Cost is another major issue. Any digitization project – audio, video, or manuscript etc. – involves a huge investment in terms of technology and highly skilled manpower. A fair amount of budget needs to be allocated which depends largely on the content, in its present analog form and how will it be converted digitally. Initially, the main purpose to digitize content was to create a repository. Further commercial use was not something high on agenda. But, over the period of time, its future viability became a major deciding factor before undertaking any project.

SOME OF THE SUCCESSFUL DIGITIZATION PROJECTS

Overcoming all hindrances and obstacles, many digitization projects were undertaken and accomplished the feat.

To name a few, The Star East Asian Library at Columbia University holds a unique collection of over 200 Chinese “paper gods” which were conserved and digitized.

Digitizing history of Australian Museum and South Australian Museum in 2010 is another example wherein digitizing workstations were built to reduce cost and increase productivity. They also enjoyed the luxury of increased budgets from time to time seeing the outcome.

In 2015, a major digitization project was undertaken by University of Michigan Biological Collections to digitize close to 50,000 natural history specimens.

Many libraries namely Library of Congress, The British Library, Australian Islamic Library, South Carolina State Library, German National Library of Medicine, National Library of Indonesia, National Library of Whales are few of the names who have successfully preserved their rich heritage. Furthermore, world-class universities also went the digital way to not only preserve their assets but also made them available for references.

THE IMPACT & ROAD AHEAD

Consistent and sustainable efforts showed positive results and slowly and gradually, all institutions started adopting digitization or digital archiving to save and preserve their assets. Now, it has become a worldwide phenomenon and every place, big or small, has adopted technology to give a new life to their collection.

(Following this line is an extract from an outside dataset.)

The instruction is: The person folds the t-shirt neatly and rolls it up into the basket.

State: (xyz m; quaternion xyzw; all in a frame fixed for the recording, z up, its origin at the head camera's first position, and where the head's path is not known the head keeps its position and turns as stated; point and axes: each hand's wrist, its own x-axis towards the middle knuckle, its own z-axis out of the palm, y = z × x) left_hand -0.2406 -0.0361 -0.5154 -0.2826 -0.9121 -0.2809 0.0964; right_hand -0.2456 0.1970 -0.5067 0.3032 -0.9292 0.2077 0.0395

It is even envisaged that in years to come, the word ‘Digital’ would have no meaning of its own. It would actually mean ‘Default’. Digital libraries and repositories have helped our cultural organizations in not only preserving the vast history but has also aided in its accessibility to a wider audience thus by satisfying its commercial viability as well.

Digitization seems to be the need of present and future to preserve our glory and pass it on to our coming generations for them to understand their roots, their forefathers’ journey of life and evolvement of the human brain. It helps in beautifully integrating the past into the present and together advance towards the future.